***`Aug. 31th, 2023`:** initial MapTRv2 is released at ***maptrv2*** branch. Please run `git checkout maptrv2` to use it.
***`Aug. 14th, 2023`:** As required by many researchers, the code of MapTR-based map annotation framework (VMA) will be released at https://github.com/hustvl/VMA recently.
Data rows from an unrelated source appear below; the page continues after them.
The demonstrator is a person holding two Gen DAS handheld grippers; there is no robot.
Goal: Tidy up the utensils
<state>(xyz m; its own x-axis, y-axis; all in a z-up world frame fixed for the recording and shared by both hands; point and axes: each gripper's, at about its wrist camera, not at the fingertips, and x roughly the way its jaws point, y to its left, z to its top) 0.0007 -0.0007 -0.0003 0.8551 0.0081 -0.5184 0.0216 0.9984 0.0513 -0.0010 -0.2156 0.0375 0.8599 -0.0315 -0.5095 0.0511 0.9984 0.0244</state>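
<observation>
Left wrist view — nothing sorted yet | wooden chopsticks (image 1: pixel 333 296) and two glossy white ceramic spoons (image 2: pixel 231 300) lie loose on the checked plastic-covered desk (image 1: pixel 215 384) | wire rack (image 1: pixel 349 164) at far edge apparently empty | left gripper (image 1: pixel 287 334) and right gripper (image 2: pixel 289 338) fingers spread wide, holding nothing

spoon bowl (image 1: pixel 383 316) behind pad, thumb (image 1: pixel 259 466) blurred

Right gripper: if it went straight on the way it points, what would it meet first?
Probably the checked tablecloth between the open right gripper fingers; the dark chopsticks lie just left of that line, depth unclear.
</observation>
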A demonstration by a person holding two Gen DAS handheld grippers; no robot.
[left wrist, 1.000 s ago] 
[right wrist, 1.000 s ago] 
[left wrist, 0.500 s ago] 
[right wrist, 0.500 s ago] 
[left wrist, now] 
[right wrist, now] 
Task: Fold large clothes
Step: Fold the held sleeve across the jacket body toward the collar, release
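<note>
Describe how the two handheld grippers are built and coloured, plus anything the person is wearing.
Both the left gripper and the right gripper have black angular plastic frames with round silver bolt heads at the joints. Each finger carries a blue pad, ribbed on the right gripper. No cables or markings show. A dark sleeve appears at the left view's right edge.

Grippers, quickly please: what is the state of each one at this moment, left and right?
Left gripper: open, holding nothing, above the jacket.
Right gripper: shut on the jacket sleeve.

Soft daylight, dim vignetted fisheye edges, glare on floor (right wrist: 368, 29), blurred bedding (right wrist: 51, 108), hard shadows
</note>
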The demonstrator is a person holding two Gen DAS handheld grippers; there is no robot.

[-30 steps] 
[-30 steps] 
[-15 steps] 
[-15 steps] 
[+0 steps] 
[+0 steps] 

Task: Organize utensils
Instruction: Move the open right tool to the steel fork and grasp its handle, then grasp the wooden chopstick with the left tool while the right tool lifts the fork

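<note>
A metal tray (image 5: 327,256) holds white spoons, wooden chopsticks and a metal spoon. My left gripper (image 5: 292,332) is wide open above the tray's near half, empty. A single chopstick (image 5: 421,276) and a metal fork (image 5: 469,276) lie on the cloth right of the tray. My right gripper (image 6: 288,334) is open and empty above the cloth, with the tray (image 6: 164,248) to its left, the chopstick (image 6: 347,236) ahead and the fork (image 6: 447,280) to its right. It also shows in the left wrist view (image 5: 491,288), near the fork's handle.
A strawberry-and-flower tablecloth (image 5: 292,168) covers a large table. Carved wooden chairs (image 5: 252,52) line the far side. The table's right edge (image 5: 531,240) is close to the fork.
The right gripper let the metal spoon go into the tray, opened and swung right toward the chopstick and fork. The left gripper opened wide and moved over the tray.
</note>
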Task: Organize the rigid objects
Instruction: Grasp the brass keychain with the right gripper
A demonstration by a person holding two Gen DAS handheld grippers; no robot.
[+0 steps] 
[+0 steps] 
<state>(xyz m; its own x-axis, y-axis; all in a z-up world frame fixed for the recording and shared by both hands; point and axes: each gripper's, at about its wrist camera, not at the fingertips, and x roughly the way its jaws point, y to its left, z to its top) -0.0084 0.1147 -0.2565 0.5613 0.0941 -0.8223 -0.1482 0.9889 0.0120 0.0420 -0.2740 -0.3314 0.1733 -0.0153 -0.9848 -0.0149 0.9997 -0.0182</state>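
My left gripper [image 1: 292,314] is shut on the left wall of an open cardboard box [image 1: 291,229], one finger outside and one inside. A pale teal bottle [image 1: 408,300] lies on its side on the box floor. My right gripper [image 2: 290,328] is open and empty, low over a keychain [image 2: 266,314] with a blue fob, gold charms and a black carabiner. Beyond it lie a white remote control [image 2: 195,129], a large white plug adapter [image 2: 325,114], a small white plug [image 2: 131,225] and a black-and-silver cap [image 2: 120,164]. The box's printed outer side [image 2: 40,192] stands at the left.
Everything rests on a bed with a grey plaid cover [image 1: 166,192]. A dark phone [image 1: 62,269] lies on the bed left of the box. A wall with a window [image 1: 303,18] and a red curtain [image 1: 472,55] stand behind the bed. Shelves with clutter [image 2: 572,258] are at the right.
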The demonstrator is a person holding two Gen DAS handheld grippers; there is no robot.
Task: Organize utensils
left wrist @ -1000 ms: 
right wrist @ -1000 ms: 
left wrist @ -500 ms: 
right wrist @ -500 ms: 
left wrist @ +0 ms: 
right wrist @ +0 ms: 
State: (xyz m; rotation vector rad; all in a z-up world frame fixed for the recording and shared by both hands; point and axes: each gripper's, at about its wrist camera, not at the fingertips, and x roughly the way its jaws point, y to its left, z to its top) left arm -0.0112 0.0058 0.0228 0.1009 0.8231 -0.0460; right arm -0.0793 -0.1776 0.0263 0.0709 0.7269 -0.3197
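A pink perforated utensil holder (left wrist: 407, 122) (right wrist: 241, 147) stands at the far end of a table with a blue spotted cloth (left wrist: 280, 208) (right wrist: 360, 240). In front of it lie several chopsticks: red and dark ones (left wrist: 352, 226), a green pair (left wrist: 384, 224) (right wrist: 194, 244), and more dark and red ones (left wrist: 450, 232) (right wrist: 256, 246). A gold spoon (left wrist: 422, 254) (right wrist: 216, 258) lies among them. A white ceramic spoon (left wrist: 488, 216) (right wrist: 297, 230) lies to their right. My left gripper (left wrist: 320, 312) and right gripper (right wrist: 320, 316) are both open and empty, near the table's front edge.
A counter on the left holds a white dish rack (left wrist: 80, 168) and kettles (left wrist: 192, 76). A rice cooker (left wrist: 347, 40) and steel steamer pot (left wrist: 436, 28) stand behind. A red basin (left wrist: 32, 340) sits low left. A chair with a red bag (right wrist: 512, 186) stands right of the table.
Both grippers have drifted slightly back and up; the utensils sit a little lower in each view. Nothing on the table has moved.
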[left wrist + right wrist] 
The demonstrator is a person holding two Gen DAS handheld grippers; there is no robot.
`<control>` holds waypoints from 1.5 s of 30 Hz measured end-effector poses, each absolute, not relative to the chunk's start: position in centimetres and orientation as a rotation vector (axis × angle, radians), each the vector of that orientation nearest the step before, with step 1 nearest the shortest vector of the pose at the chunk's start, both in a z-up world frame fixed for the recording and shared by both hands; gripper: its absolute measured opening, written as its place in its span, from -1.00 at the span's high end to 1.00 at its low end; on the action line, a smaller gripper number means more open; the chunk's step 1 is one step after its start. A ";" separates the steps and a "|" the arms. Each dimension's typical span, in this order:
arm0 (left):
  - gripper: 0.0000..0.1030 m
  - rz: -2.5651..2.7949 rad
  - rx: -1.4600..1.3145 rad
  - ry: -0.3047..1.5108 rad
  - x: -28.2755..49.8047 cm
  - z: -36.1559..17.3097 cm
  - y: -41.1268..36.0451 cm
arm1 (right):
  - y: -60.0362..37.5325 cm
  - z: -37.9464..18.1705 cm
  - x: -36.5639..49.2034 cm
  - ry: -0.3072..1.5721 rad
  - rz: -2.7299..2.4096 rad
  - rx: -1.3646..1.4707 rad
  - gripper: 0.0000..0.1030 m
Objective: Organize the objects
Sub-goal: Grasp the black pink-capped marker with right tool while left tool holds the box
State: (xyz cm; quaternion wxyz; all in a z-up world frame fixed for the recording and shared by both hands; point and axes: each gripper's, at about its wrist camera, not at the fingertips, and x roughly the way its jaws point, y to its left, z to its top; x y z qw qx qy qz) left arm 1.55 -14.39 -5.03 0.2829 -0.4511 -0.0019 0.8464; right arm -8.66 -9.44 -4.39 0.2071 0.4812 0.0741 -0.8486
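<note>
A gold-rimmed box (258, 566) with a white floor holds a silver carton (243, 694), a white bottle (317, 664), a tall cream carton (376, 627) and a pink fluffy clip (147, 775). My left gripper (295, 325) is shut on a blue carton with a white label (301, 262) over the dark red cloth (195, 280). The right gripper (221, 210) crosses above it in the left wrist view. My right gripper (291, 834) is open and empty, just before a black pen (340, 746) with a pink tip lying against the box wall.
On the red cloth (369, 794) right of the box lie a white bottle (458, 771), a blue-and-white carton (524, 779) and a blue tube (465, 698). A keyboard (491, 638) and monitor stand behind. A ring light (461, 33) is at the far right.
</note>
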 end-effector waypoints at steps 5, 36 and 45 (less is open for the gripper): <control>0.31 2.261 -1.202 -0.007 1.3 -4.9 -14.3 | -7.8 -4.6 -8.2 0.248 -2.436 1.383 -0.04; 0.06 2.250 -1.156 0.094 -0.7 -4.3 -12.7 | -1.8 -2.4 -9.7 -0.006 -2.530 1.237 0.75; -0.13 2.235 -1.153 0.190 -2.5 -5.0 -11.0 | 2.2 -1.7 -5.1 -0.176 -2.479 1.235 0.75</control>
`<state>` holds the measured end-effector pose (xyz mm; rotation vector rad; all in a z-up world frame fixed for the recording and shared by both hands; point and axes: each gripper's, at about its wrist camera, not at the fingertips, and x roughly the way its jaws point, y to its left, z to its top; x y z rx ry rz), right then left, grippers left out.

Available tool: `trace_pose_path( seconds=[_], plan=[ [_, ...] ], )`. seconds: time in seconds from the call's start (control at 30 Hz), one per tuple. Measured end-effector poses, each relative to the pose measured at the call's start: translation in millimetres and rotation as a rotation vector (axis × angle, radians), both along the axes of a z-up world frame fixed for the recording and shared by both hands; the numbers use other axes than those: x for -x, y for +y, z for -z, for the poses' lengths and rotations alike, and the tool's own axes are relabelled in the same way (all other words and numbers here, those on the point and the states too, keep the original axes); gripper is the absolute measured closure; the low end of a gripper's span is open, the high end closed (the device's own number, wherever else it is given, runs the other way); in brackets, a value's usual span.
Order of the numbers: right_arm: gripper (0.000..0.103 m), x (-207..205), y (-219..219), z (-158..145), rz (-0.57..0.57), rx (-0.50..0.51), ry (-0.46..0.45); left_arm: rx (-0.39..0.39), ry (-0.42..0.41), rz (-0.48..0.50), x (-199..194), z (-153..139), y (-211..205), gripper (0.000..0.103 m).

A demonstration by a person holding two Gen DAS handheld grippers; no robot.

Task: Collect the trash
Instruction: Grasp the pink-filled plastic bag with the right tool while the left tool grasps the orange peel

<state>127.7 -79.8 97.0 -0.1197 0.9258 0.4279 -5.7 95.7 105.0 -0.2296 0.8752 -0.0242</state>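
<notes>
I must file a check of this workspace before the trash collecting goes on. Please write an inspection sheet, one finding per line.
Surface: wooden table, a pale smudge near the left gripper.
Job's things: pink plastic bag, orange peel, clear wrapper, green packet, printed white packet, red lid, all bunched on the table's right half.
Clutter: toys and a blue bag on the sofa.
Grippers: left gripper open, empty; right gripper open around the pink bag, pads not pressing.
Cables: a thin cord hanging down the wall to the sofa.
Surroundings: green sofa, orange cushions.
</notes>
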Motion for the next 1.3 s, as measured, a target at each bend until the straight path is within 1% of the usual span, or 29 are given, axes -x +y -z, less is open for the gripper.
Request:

***`Aug. 10th, 2023`:** We release [MapTRv2](https://arxiv.org/abs/2308.05736) on Arxiv. MapTRv2 demonstrates much stronger performance and much faster convergence. To better meet the requirement of the downstream planner (like [PDM](https://github.com/autonomousvision/nuplan_garage)), we introduce an extra semantic——centerline (using path-wise modeling proposed by [LaneGAP](https://github.com/hustvl/LaneGAP)). Code & model will be released in late August. Please stay tuned!
***`May. 12th, 2023`:** MapTR now support various bevencoder, such as [BEVFormer encoder](projects/configs/maptr/maptr_tiny_r50_24e_bevformer.py) and [BEVFusion bevpool](projects\configs\maptr\maptr_tiny_r50_24e_bevpool.py). Check it out!
***`Apr. 20th, 2023`:** Extending MapTR to a general map annotation framework ([paper](https://arxiv.org/pdf/2304.09807.pdf), [code](https://github.com/hustvl/VMA)), with high flexibility in terms of spatial scale and element type.
***`Mar. 22nd, 2023`:** By leveraging MapTR, VAD ([paper](https://arxiv.org/abs/2303.12077), [code](https://github.com/hustvl/VAD)) models the driving scene as fully vectorized representation, achieving SoTA end-to-end planning performance!
***`Jan. 21st, 2023`:** MapTR is accepted to ICLR 2023 as **Spotlight Presentation**!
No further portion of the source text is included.